== Segment start ==

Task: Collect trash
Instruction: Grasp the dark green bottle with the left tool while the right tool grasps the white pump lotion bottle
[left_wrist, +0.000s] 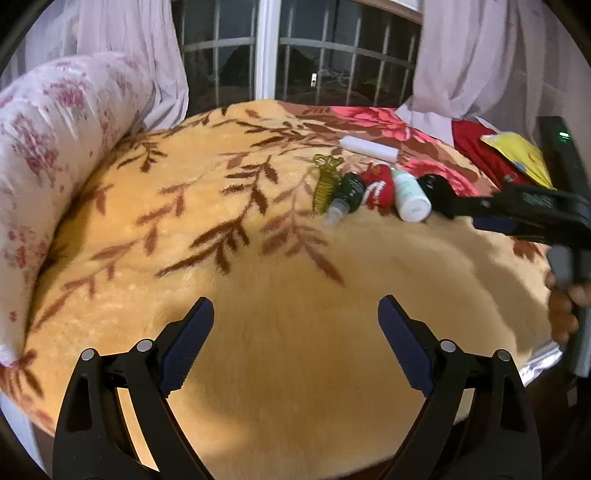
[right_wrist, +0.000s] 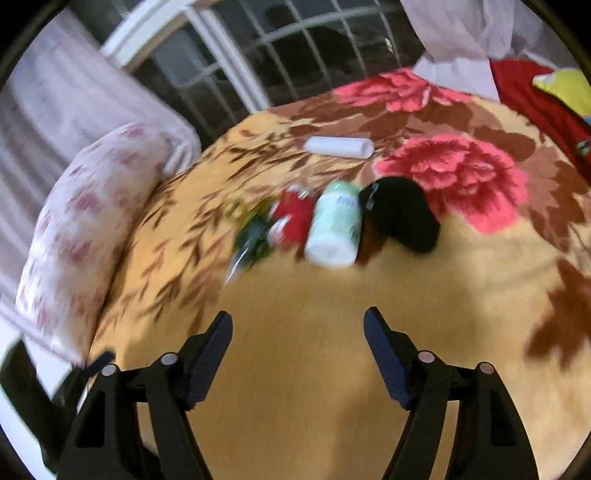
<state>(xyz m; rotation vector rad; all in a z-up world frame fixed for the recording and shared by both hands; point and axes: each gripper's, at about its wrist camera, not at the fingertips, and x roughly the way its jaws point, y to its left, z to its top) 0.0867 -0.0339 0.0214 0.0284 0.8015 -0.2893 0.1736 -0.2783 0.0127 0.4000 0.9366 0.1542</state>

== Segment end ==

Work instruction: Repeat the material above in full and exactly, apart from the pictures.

Exercise result:
Task: Collect trash
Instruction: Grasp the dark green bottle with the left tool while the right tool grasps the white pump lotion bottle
[left_wrist, +0.000s] 
[right_wrist, +0.000s] 
<state>(xyz m; rotation vector rad; all in a z-up world frame fixed for the recording and shared by both hands; point and axes: each gripper's, at about its wrist camera, not at the fingertips, and x roughly the way its jaws point, y to its left, z to its top) 0.0867 -0.0339 0.0214 0.0284 0.8015 -0.2893 0.1736 -0.2783 0.0127 0.4000 0.9366 0.1542</state>

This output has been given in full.